Monday, January 3, 2011

But is it Art?

Transparent Horizons was gifted to East Campus sometime in 1976.  It was not the first controversial sculpture to have been placed on the MIT campus; the Great Sail had been acting as a wind foil for the Green Building since 1968.  But the residents of East Campus hated it with a passion.  It was as garish as its creator, Louise Nevelson, and it had a protrusion at one corner that was about belt-high on the average pedestrian.  And it was completely black - a condition that many an East Campus resident tried to correct with balloons filled with colored paint.  Campus Physical Plant personnel would then dutifully repaint the sculpture its proper black, and when the bricks at the base would get too paint-logged from the drippings, they'd simply turn the bricks over.  This kind of internecine warfare went on for several years, until those who remembered East Campus without Transparent Horizons graduated.  Then students took to removing and replacing the plaque that identified Transparent Horizons.  But the sculpture outlasted its detractors, and was soon joined by brothers and sisters - among them Henry Moore's Reclining Figure.

Transparent Horizons was made possible - or perhaps simply permitted - by the Committee on Visual Arts.  A student was usually picked by an undergraduate nominations committee to sit on the CVA, but the choice of art was no more influenced by student input than anything else at MIT.  Still, the CVA's antics allowed for some great Stickles humor...
(The Cains sign used to hulk over the athletic fields of West Campus, until it was torn down in a fit of urban renewal)

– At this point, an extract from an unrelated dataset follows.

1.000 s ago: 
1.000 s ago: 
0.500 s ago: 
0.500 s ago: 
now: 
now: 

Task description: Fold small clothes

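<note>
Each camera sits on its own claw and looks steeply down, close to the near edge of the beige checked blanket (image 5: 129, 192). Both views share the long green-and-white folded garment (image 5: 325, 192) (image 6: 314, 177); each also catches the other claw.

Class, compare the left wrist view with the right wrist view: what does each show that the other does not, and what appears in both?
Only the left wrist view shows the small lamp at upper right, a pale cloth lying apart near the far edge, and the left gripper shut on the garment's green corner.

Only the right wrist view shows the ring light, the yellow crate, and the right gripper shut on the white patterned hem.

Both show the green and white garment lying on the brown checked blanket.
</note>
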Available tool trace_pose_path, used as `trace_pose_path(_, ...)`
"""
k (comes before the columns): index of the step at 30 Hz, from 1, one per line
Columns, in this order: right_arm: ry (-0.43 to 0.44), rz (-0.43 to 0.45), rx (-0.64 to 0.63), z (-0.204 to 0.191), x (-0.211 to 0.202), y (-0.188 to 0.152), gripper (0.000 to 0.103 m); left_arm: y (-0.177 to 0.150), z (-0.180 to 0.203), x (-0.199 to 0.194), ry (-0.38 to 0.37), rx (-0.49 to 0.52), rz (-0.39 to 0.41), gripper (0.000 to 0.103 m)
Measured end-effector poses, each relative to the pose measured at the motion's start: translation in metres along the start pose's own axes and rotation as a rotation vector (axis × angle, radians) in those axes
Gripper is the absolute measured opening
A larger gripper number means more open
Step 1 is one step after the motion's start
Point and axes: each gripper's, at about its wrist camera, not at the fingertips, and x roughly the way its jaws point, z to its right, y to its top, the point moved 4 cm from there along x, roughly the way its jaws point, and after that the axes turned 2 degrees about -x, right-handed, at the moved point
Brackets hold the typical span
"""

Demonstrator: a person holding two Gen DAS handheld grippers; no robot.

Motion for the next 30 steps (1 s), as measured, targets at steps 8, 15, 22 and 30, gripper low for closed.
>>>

Now, I have nothing against modern art.  As much bloviating as there was about the elegance of MIT's acquisitions and how well they graced the campus was matched with equal amounts of incensed bloviating from the campus worshippers of Ayn Rand, whose objections to the art were that it was not in keeping with their Romantic image of hero worship, which called for massive granite odes to Capitalism.  But I like the clean lines and geometric form of something like this sculpture...
It's just, well, it has competition...
I had my share of misadventures with art and architecture, some of which will be documented in future blog posts.